Cet intellectuel humaniste aurait pu construire une brillante carrière
universitaire soutenue par une large production littéraire. Il change de
voie à trente-six ans et amorce alors une rapide ascension professionnelle :
inspecteur d'académie (1864), chargé de l'enseignement primaire du département
de la Seine (1866), dont il devient directeur (1870), avant d'être nommé
inspecteur général (1871), directeur de l'enseignement primaire au ministère
(1872), et enfin vice-recteur (1879).
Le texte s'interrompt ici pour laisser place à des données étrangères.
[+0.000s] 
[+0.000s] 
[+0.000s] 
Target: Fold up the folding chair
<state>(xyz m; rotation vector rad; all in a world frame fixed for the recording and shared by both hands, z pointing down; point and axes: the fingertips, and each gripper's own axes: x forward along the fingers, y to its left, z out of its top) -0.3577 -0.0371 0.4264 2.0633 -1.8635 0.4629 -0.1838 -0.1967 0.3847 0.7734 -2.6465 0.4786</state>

Bien introduit auprès des divers ministres
qui se succèdent, il s'impose comme une «éminence grise» au service de l'école
républicaine populaire.
Une idée essentielle d'Octave Gréard est d'avoir érigé Paris et la Seine en
laboratoire pédagogique. En 1868, il élabore sa Nouvelle organisation des écoles
primaires en trois cycles qui sera étendue à toute la France. Il fixe les programmes
d'enseignement, les emplois du temps et les méthodes de travail. Il prévoit un
recrutement élargi des futurs maîtres en créant deux écoles normales primaires
dans la capitale. L'école pour tous implique de sa part un effort sans précédent
de constructions scolaires pour garçons et filles. S'ajoutent à cette préoccupation
les salles d'asile, les écoles primaires supérieures, les écoles d'apprentis et les
cours d'adultes. Devenu recteur, tous ces chantiers ont des répercussions dans
l'ensemble de l'académie de Paris (9 départements).
À sa mort en 1904, le journal Le Siècle lui rend hommage : «Il fut mêlé à toute
l'oeuvre scolaire de la Troisième République et mérita d'être appelé par Jules
Ferry le premier instituteur de France.»